Wherever the string "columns" occurs in a line of these records, report that line.
━━━━━ The data ━━━━━
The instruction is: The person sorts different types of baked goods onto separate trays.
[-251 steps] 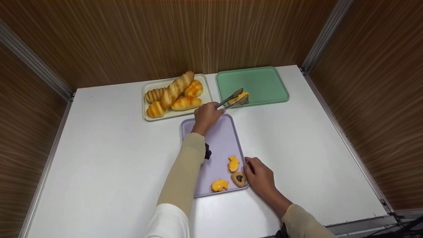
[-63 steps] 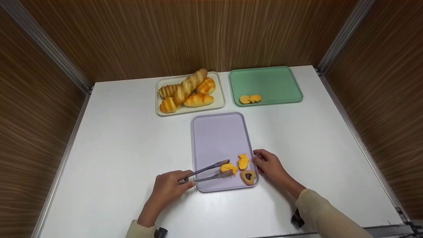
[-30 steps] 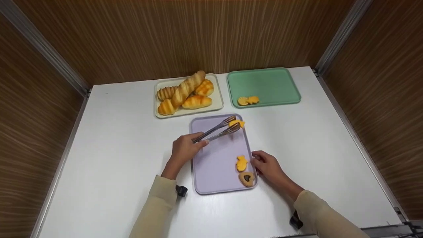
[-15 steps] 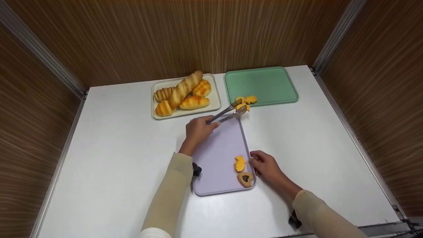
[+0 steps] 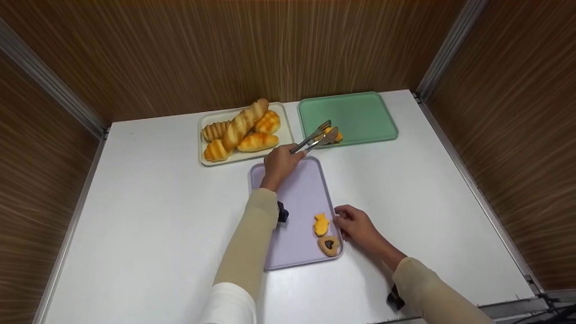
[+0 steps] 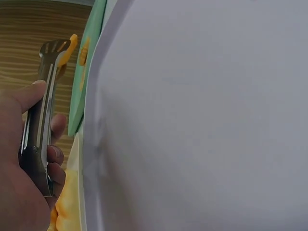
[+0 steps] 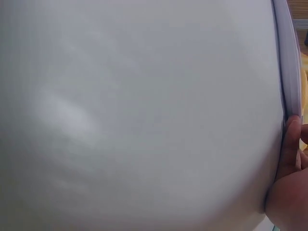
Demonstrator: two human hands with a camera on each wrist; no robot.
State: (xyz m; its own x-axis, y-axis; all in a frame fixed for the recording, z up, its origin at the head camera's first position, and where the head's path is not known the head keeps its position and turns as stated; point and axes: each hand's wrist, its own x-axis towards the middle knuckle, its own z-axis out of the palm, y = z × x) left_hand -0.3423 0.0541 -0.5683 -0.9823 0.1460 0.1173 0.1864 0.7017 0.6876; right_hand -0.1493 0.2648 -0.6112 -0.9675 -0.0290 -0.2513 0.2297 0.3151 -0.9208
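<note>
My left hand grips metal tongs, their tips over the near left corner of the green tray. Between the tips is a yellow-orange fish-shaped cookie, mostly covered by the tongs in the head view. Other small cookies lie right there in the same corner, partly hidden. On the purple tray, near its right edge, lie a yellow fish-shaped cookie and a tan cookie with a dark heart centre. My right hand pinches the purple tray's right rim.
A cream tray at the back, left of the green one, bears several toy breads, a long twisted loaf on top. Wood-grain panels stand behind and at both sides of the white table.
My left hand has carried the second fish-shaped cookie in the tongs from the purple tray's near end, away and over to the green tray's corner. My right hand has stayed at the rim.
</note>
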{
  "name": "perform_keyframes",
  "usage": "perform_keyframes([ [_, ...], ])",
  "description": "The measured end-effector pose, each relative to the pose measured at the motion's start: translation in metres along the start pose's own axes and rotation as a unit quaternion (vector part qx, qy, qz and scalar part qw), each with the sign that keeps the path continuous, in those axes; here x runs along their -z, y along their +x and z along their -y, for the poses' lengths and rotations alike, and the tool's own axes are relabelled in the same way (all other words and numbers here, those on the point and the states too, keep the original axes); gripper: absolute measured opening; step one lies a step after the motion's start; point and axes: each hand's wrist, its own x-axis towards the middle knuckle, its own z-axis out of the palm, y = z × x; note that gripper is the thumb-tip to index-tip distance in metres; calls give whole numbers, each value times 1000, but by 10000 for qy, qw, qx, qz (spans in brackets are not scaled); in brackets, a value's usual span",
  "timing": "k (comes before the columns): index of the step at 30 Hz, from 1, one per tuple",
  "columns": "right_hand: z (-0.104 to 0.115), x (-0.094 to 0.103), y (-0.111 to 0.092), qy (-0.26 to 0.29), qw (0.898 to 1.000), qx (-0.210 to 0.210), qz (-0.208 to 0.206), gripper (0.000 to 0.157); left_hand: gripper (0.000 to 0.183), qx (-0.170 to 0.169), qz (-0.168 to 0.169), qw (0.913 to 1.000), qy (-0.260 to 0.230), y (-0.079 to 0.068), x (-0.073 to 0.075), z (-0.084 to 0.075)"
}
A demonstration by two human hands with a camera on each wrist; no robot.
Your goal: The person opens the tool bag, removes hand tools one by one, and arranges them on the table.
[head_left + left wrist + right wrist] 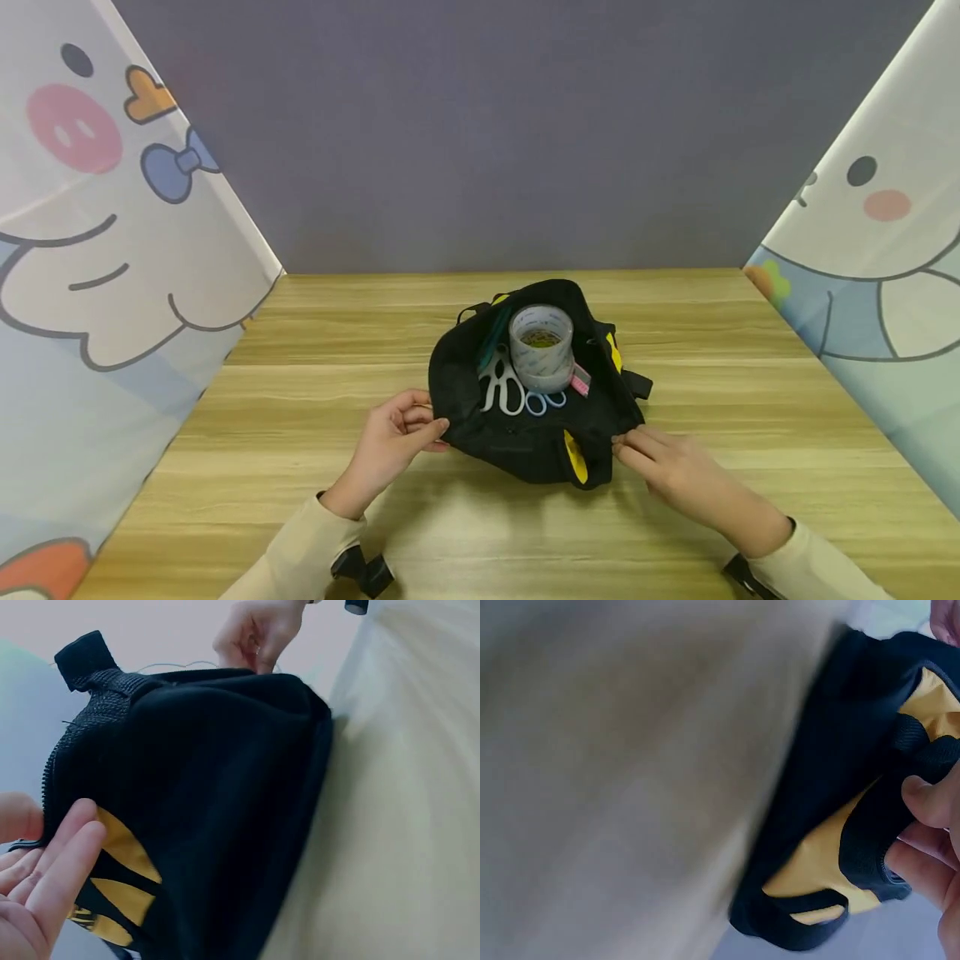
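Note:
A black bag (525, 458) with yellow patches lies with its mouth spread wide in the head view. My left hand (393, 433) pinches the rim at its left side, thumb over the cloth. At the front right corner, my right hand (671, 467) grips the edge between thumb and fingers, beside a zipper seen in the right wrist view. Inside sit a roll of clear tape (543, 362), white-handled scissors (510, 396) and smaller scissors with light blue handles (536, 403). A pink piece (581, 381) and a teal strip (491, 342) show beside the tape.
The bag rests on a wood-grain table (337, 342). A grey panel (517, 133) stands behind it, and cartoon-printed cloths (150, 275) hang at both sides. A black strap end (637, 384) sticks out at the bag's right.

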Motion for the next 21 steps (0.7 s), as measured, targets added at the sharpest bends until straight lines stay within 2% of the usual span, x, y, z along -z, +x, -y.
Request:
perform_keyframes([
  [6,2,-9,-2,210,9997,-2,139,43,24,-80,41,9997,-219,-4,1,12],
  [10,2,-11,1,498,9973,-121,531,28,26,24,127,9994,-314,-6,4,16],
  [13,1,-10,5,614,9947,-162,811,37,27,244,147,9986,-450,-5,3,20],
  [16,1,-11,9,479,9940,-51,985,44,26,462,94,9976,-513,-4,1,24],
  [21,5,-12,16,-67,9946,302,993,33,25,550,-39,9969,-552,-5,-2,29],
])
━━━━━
▸ Solution to this problem:
  "timing": "k (comes before the columns): index of the step at 30 Hz, from 1, one per tuple",
  "columns": "right_hand: z (-0.104 to 0.115), x (-0.094 to 0.103), y (-0.111 to 0.092), qy (-0.26 to 0.29), qw (0.898 to 1.000), qx (-0.210 to 0.210), qz (-0.208 to 0.206), gripper (0.000 to 0.157); left_hand: gripper (0.000 to 0.183), qx (-0.170 to 0.169), qz (-0.168 to 0.169), qw (0.913 to 1.000), qy (-0.260 to 0.230), y (-0.079 to 0.068), x (-0.073 to 0.075), z (-0.084 to 0.075)"

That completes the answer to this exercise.